> [Extracted material]:
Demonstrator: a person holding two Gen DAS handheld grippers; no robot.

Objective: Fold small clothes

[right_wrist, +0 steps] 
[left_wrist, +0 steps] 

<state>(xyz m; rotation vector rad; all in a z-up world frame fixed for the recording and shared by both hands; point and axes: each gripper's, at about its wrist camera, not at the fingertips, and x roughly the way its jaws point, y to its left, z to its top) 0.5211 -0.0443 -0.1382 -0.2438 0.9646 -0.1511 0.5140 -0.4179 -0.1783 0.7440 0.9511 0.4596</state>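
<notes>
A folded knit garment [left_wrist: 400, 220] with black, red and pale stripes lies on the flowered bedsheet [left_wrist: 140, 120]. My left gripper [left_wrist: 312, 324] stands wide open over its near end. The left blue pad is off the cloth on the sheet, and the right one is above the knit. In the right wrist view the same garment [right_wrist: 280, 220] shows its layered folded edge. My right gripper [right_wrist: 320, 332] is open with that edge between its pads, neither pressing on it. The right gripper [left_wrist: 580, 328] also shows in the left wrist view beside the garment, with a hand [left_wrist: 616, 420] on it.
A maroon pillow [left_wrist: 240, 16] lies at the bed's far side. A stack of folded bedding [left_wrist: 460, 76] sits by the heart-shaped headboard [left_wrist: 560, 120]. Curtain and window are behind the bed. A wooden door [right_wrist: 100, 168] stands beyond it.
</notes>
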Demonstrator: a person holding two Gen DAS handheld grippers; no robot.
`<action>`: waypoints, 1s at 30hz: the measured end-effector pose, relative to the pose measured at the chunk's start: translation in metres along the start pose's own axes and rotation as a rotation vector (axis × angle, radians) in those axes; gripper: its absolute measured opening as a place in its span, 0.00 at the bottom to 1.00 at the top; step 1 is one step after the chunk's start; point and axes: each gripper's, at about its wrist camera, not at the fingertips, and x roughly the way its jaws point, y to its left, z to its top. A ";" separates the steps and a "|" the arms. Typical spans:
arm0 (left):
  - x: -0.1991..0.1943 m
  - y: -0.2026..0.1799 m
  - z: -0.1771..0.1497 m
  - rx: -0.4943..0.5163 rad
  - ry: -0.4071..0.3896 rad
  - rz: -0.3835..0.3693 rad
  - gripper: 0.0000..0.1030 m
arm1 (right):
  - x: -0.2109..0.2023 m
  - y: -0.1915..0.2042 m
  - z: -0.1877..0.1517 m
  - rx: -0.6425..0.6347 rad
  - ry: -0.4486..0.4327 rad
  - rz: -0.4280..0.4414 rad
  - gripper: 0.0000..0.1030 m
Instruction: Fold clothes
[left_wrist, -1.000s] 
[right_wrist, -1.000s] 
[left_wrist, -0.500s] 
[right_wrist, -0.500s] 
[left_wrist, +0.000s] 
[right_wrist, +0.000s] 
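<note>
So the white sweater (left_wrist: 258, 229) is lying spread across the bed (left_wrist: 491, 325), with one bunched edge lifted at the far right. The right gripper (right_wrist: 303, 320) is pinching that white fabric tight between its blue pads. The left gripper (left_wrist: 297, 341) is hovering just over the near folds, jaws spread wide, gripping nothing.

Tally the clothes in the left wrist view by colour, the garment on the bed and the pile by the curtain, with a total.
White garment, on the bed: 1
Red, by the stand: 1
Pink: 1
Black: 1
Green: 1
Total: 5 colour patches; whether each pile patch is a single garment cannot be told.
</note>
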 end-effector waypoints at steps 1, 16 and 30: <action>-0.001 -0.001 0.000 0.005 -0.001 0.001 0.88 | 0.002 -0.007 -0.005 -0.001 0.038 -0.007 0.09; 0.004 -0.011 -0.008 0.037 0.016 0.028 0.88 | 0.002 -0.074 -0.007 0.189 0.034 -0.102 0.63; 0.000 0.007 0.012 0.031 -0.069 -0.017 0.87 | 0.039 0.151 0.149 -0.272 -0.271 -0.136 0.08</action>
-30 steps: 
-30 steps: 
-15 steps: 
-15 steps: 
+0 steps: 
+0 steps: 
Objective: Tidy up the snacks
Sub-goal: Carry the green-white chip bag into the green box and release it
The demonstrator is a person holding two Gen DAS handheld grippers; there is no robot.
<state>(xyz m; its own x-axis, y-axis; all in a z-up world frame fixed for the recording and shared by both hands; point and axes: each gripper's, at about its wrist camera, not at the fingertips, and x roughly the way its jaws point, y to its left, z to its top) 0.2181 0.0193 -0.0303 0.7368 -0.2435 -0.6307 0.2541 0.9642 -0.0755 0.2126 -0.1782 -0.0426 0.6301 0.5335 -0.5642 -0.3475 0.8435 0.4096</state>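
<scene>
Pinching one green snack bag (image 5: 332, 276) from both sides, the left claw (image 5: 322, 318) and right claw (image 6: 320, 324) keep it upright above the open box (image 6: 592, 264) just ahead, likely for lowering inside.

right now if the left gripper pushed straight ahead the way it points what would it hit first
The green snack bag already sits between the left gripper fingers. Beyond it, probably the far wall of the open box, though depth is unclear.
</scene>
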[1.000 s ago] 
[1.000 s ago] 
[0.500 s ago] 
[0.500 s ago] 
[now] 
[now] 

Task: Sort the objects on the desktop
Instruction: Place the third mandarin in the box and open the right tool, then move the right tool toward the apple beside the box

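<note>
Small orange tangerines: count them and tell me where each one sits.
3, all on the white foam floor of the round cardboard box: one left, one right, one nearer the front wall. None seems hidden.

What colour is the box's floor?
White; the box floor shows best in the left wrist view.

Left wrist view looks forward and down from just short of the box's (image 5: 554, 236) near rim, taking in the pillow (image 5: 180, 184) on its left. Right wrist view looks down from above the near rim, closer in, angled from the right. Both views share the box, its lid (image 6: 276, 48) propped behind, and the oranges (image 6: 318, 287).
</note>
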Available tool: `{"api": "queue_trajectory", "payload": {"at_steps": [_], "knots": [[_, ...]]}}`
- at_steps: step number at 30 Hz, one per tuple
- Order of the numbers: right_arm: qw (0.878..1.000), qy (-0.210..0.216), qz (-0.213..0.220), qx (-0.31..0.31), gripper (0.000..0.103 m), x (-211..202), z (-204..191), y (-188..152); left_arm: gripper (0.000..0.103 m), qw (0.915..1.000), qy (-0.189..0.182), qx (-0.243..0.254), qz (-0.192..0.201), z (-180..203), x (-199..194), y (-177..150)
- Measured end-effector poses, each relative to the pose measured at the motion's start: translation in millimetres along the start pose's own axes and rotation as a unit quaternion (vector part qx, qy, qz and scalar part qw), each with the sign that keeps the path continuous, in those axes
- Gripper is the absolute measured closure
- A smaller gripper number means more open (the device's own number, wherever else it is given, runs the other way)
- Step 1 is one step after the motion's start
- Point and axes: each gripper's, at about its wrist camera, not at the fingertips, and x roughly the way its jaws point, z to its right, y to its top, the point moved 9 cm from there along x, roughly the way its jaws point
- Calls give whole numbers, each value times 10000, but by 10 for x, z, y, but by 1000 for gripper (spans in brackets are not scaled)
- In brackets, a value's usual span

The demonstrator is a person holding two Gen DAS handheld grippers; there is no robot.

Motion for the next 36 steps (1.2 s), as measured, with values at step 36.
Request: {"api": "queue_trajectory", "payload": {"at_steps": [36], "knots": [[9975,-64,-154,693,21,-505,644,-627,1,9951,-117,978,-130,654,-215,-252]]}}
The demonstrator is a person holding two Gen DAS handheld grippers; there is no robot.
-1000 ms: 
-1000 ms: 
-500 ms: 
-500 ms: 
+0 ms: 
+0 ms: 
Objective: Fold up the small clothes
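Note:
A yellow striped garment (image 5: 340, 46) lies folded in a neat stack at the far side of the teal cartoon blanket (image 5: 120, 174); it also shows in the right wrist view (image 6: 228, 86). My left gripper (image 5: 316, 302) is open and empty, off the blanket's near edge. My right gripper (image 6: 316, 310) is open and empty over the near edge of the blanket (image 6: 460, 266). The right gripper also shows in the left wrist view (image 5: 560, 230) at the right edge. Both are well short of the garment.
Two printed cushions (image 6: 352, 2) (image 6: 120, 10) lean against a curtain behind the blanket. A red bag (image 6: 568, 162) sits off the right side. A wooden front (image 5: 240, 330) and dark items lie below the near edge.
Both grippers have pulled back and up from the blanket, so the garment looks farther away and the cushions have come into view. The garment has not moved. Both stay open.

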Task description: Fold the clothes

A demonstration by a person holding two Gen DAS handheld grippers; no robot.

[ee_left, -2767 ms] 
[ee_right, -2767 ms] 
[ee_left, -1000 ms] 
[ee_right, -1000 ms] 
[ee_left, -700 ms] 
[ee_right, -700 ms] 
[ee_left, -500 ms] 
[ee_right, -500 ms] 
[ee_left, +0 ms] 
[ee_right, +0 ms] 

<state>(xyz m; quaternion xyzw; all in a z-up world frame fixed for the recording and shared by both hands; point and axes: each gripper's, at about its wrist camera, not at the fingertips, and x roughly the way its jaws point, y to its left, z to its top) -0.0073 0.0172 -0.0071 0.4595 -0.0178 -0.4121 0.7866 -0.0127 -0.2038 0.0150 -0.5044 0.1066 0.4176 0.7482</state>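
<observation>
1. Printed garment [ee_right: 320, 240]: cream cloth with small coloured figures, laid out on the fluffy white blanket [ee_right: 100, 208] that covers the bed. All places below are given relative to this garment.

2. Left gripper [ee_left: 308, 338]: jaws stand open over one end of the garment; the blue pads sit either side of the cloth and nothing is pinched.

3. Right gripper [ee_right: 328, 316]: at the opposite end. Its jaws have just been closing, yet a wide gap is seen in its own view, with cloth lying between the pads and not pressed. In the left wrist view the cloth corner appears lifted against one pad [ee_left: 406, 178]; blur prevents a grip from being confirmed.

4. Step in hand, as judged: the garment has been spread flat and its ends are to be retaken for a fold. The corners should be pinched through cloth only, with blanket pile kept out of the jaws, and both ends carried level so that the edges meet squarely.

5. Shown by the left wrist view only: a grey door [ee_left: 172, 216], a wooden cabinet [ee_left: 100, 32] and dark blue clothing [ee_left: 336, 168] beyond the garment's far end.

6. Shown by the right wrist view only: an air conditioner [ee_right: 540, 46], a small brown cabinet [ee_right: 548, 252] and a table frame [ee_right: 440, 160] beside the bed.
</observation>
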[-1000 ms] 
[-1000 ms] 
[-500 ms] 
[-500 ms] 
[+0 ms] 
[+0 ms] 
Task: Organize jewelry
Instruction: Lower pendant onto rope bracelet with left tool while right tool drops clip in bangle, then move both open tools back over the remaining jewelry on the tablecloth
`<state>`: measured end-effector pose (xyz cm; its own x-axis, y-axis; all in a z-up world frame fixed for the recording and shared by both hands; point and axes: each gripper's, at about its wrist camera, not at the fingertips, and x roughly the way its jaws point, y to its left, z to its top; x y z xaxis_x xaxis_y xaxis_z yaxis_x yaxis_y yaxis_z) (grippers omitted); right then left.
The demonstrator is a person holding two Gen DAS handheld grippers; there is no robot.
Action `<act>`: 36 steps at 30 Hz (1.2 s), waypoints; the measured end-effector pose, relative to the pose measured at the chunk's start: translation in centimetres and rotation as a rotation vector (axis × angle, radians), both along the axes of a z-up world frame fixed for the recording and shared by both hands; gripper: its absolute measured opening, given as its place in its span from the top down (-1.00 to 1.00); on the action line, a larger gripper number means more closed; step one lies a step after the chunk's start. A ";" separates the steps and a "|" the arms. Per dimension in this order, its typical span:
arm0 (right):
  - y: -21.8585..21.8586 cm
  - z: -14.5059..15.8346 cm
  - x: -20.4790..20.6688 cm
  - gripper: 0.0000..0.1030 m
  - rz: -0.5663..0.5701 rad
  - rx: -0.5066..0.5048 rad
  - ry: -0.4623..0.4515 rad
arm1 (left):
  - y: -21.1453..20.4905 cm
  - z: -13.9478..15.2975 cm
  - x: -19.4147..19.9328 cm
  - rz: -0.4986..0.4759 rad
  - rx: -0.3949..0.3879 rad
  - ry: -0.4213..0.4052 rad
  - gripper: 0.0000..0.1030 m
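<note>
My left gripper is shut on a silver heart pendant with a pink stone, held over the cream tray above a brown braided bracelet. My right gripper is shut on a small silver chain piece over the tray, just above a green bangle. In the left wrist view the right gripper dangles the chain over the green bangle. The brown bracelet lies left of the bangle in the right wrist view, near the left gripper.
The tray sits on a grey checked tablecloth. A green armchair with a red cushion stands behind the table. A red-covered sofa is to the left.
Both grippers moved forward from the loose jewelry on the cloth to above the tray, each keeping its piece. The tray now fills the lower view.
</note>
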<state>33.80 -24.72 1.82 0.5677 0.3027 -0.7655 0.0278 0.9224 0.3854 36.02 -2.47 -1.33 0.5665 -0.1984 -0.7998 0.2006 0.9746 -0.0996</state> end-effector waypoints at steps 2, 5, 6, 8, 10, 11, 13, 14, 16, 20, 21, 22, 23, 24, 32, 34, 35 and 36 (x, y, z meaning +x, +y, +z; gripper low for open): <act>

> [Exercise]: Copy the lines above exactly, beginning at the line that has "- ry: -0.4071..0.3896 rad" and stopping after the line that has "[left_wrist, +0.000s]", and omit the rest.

> [Task result]:
  - ry: -0.4071..0.3896 rad
  - rz: -0.3835..0.3693 rad
  - gripper: 0.0000..0.1030 m
arm1 (right):
  - x: -0.2109..0.2023 m
  - y: -0.1915..0.2042 m
  - z: -0.1877..0.1517 m
  - rx: -0.6425..0.6347 rad
  - ry: -0.4486..0.4327 rad
  - rz: -0.4280..0.4414 rad
  - gripper: 0.0000..0.1030 m
Instruction: Fold clothes
[left_wrist, -1.000s] 
[right_wrist, -1.000s] 
[left_wrist, -0.500s] 
[right_wrist, -0.500s] 
[left_wrist, +0.000s] 

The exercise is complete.